Fig. 905.—Rock-tracing, apparently representing men returning from some expedition in which the women have been made prisoners; numerous bowl-shaped hollows, varying in size from one to two inches in depth and diameter, have been made in the rock. Height, 10¾ feet; width, 8¼ feet.

They are very primitive, and in several cases plainly show that modesty was not one of the characteristic traits of the people.[[122]] The first impression gathered on seeing them is that they belonged to a people of low civilisation, who must have been engaged in perpetual warfare, and who by this means commemorated the deeds of their warriors, and it is quite clear that the people who made them were not only warlike but seafaring.

Fig. 906.—Human figure 1 foot 6 inches in height, holding an axe with a handle 1 foot 8 inches long, and a head nearly 1 foot 2 inches.—Simrislund, Scania.

A very interesting district, rich in rock-tracing, exists on the south-eastern coast of Sweden, in the neighbourhood of the little town of Cimbrishamn, where the rocky coast falls very gently towards the sea, losing itself in a somewhat sandy beach covered with boulders. The most curious tracings are to be found on the farms of Järrestad and Simris. The ships represented present the same characteristics as those of Bohuslän; in some places they are 26 or 27 inches long, and generally have 14 ribs. There are also wheels with crosses inside, with a diameter of 5 to 6 inches, and in many instances only axes are seen on the illustrations, which apparently is not the case with any of the Bohuslän tracings.
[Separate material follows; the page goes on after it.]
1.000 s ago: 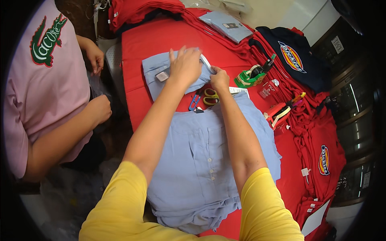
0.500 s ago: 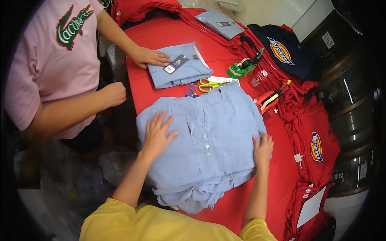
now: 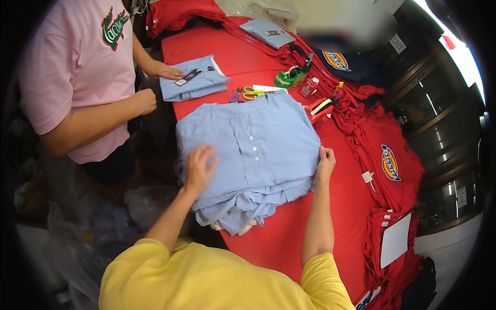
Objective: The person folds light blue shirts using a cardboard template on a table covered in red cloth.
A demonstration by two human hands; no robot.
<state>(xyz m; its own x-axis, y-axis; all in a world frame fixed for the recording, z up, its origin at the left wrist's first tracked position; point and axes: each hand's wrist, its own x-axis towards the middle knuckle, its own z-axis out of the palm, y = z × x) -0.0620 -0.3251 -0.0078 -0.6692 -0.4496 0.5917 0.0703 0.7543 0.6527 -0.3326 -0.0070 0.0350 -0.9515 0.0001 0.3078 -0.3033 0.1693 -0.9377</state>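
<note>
A light blue shirt (image 3: pixel 268 129) with a short row of white buttons lies spread on top of a pile of similar blue garments (image 3: pixel 243 204). At its right edge, my right hand (image 3: pixel 325 164) pinches the fabric. My left hand (image 3: pixel 200 169), a little blurred, is over the shirt's left part with fingers apart and nothing held; whether it touches the cloth I cannot tell. Beyond the collar, yellow-green scissors (image 3: pixel 253 93) and small blue thread snips (image 3: pixel 236 95) lie beside a white paper strip.
To the left, a person in a pink shirt rests a hand (image 3: pixel 164 70) by a folded, tagged blue shirt (image 3: pixel 194 85). Green (image 3: pixel 292 77) and red (image 3: pixel 319 109) tape dispensers stand on the red-covered table (image 3: pixel 268 253). Red garments (image 3: pixel 387 155) line its right side.
My right hand has gone from lying on the shirt's right side to pinching its edge. My left hand has shifted toward me over the cloth. The whole view has shifted slightly.
</note>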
At Järrestad there exists on a rock slanting towards the sea a tracing 54 feet in length and 40 feet in height, which contains, besides the characteristic figures of the rock-tracings of Bohuslän, a ship with a mast. Another superb tracing is found on a large rock at Simrislund, in which the figures are placed in several groups, and consist of 10 vessels, 33 war axes, two men with weapons, one horse, four circles without crosses, a mass of round excavations or cups, some of which are quite large and deep; and finally a couple of figures impossible to determine. One of the circles encloses a ship, and passes along the belly of a horse, which is placed upside down in relation to the ship. One tracing represents wheel-tracings and several ships, one of which is 26 inches long, almost on a line with fifteen or sixteen small hollows. Quite close to these web tracings is a low mound, in which were found an urn with burnt bones and a bronze button. The graves in the neighbourhood though robbed of their contents, present the same characteristics as those of the bronze age, to which all the cairns found in the neighbourhood belong.